*About this task*
Beginning at the line containing "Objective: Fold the" in the material below and ending at the line containing "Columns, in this", return each line exactly and add nothing.

_ _ _ _ _ _ _

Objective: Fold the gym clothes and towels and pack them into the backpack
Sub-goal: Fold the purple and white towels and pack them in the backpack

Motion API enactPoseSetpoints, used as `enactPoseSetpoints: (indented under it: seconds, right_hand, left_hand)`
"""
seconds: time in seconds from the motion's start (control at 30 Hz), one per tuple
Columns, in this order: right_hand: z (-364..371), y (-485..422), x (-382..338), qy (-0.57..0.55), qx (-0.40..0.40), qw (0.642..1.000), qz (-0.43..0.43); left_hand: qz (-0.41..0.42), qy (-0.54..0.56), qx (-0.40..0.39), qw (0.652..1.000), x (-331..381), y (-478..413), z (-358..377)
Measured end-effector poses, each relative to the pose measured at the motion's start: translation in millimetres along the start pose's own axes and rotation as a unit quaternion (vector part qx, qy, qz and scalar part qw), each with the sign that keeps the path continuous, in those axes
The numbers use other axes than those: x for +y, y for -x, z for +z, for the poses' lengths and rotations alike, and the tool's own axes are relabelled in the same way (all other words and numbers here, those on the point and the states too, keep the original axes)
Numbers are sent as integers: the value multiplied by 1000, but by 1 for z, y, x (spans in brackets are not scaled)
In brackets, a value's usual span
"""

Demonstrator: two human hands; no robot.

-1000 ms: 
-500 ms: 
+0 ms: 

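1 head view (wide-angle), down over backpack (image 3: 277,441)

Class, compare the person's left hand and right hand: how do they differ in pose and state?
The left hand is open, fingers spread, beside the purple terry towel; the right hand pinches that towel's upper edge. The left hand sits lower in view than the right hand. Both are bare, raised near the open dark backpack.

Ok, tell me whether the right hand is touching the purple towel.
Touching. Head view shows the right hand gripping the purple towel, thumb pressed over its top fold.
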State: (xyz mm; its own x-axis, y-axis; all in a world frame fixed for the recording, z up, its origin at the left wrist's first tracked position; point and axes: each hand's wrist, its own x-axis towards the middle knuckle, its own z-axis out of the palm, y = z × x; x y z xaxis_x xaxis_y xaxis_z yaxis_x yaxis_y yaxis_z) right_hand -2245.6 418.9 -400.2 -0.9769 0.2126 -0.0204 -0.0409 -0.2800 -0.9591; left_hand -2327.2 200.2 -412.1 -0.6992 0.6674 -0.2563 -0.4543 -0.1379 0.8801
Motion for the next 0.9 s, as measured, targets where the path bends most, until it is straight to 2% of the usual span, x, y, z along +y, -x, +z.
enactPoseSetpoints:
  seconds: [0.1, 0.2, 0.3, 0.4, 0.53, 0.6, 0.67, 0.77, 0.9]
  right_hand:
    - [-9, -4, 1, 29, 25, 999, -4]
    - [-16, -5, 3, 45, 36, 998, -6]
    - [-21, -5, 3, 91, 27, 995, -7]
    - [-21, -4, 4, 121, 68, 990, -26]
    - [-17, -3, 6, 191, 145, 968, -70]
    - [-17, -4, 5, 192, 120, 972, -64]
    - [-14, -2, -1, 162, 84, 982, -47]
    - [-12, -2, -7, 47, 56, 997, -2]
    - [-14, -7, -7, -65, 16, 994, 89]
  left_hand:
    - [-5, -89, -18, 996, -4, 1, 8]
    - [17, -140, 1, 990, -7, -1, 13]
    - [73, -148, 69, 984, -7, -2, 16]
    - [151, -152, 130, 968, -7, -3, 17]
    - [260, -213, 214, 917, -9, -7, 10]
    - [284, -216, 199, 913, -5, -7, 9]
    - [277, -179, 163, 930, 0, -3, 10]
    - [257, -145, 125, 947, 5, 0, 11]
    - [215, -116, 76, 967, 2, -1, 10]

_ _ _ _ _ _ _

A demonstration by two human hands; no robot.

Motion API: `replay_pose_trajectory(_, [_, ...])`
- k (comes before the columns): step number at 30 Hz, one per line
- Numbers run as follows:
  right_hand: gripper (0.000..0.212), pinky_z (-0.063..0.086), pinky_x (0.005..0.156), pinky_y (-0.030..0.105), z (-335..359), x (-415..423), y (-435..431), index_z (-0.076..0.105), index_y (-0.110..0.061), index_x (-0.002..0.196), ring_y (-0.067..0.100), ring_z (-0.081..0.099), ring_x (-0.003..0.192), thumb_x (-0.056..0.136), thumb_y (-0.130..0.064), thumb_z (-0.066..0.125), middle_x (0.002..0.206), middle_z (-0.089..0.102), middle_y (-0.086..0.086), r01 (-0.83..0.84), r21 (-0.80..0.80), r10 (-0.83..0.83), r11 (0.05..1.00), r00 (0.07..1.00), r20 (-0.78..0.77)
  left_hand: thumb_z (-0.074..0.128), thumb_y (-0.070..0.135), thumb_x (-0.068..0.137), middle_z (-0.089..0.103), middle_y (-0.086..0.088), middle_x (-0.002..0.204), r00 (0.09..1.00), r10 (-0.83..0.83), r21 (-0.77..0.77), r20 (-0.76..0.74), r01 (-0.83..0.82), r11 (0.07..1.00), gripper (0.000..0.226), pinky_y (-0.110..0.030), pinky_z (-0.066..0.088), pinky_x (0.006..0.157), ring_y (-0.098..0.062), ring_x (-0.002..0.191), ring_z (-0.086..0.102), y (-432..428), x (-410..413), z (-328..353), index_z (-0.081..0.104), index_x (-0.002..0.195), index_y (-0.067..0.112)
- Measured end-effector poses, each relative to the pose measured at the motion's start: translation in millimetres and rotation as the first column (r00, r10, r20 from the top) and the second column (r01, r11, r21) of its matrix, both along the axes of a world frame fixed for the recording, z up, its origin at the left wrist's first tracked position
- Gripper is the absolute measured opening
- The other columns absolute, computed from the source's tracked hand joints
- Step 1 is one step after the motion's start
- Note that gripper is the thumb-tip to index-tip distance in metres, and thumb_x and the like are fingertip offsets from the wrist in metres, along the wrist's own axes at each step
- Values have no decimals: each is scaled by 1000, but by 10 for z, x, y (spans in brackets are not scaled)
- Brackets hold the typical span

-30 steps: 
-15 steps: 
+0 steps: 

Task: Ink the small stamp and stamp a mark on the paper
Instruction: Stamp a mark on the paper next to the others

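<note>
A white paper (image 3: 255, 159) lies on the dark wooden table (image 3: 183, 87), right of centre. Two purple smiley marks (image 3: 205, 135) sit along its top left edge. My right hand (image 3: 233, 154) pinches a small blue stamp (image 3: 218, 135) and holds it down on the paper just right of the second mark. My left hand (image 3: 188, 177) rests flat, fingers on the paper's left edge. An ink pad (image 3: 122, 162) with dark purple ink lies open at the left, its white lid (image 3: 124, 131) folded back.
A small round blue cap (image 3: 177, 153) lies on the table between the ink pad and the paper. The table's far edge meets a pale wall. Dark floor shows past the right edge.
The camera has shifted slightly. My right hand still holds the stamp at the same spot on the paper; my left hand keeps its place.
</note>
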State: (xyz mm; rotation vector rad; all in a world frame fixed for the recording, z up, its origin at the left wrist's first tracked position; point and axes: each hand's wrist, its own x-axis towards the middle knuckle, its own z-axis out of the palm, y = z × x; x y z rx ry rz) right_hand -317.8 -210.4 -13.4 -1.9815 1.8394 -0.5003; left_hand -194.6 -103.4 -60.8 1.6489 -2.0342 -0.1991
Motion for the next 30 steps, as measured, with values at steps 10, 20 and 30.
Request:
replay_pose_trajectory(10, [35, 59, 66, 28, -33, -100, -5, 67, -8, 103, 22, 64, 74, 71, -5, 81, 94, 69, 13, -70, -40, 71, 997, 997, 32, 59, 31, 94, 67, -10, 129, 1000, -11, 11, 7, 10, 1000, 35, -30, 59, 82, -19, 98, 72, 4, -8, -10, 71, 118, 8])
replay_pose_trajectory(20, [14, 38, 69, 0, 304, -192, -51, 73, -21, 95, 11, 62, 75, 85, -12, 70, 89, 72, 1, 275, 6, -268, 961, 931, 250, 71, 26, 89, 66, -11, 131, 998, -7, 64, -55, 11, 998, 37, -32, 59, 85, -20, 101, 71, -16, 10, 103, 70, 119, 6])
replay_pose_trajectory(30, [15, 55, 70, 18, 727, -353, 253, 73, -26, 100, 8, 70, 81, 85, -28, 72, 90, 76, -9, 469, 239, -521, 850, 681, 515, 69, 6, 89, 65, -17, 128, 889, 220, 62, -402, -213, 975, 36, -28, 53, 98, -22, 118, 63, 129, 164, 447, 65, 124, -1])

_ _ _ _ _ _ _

*Task solution*
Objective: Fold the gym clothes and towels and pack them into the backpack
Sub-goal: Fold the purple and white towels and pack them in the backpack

Motion API enactPoseSetpoints, used as `enactPoseSetpoints: (indented under it: seconds, right_hand, left_hand)`
"""
seconds: time in seconds from the motion's start (control at 30 Hz), one per tuple
Columns, in this order: right_hand: z (-364..371), y (-485..422), x (-382..338), qy (-0.57..0.55), qx (-0.40..0.40), qw (0.642..1.000), qz (-0.43..0.43); left_hand: qz (-0.41..0.42), qy (-0.54..0.56), qx (-0.40..0.39), qw (0.652..1.000), x (-331..381), y (-478..413), z (-358..377)

The exercise asks for nothing further.